» What the exercise asks: Leaving out pictures, output exactly the lines below from the one that has "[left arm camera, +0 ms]" through the one that has "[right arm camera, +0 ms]", and nothing else.

» Information shown:

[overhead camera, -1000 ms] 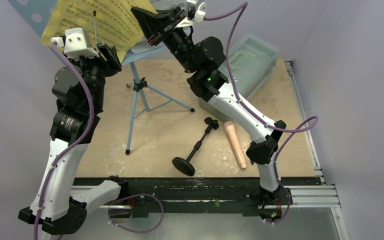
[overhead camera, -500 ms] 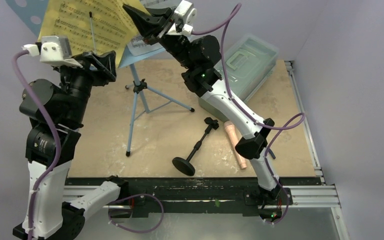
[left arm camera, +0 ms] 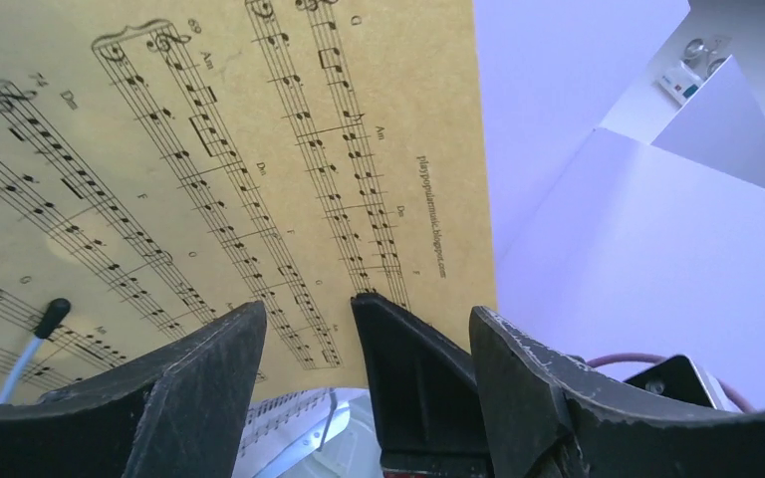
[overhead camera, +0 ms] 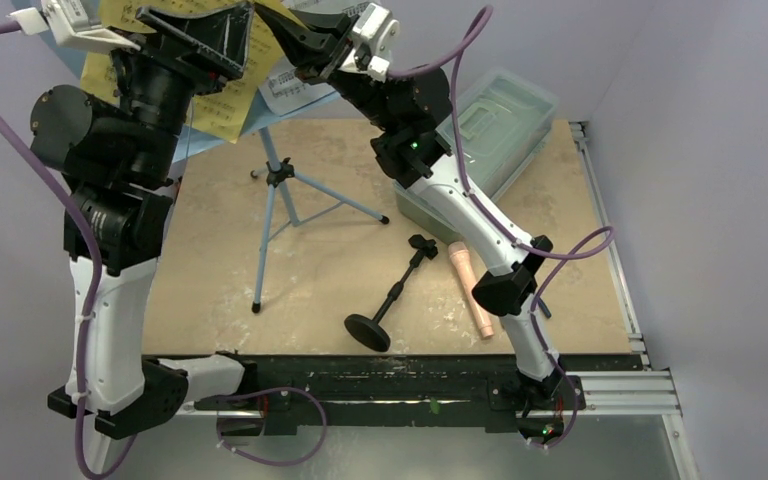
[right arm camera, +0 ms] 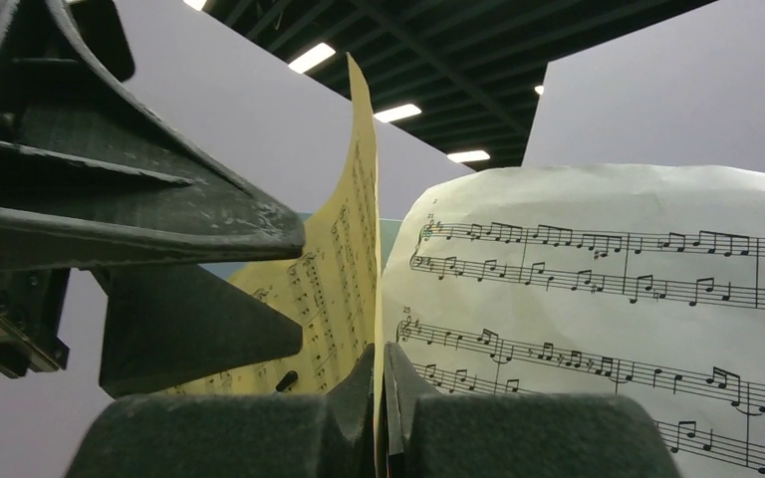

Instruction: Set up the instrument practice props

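Yellow sheet (right arm camera: 344,259) sits up top at the music stand's desk, pinched at its lower edge by the right gripper (right arm camera: 379,373). R wrist cam shows the paper edge-on, running straight down into the closed pads and curling at the top. White sheet (right arm camera: 608,299) is just beside it on the right, slightly crumpled, w/ printed staves. Top cam can't show that pinch, only yellow lapping over white w/ both grippers crowded in front.

L wrist cam gives the yellow sheet face-on: matte paper, black staves, chord letters, a small line of print down the margin. A thin pale rod (left arm camera: 30,349) w/ black tip lies across its lower left. Left gripper (left arm camera: 367,311) is open, jaws wide apart, w/ only the right gripper's dark wedge tip btwn them. Its pads are scuffed, grey at the edges.

Only top cam shows the rest. Music stand (overhead camera: 268,235) is light blue w/ a thin tube pole, black hub and three splayed legs, upright on the table's (overhead camera: 320,270) left-centre. Mic stand (overhead camera: 397,287) is black and lies on its side, its round flat base toward the near edge. Toy mic (overhead camera: 460,262) is peach-pink and smooth, lying just right of it, partly under the R arm. Clear box (overhead camera: 505,115) is lidded and translucent, at back right. The table is tan, mottled w/ pale scuffs.
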Robot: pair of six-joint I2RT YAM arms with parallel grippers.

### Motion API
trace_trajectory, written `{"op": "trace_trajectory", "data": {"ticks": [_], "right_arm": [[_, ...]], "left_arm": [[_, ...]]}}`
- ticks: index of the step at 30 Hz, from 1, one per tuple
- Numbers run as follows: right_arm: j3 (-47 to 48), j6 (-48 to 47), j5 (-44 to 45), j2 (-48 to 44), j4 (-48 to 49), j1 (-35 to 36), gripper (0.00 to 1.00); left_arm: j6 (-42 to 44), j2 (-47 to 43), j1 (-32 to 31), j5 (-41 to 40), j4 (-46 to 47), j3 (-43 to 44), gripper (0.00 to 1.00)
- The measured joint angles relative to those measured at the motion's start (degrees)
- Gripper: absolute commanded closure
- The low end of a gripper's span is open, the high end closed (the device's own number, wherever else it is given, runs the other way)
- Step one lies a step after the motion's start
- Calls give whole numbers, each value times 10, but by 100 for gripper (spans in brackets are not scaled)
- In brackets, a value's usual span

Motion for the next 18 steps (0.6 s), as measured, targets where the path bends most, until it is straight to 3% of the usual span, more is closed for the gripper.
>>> {"op": "trace_trajectory", "data": {"ticks": [4, 8, 14, 18], "right_arm": [[-1, -3, -5, 0, 0, 0, 100], [-10, -2, -14, -3, 0, 0, 100], [-40, 3, -32, -23, -9, 0, 100], [-47, 4, -46, -37, -16, 0, 100]], "left_arm": [[-30, 15, 0, -8, 11, 3, 26], [23, -8, 0, -7, 42, -12, 20], [262, -10, 0, 71, 7, 86, 15], [441, -33, 0, 89, -16, 85, 15]]}}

» Exercise solution:
[left arm camera, +0 ms] 
[overhead camera, +0 ms] 
[right arm camera, +0 ms] 

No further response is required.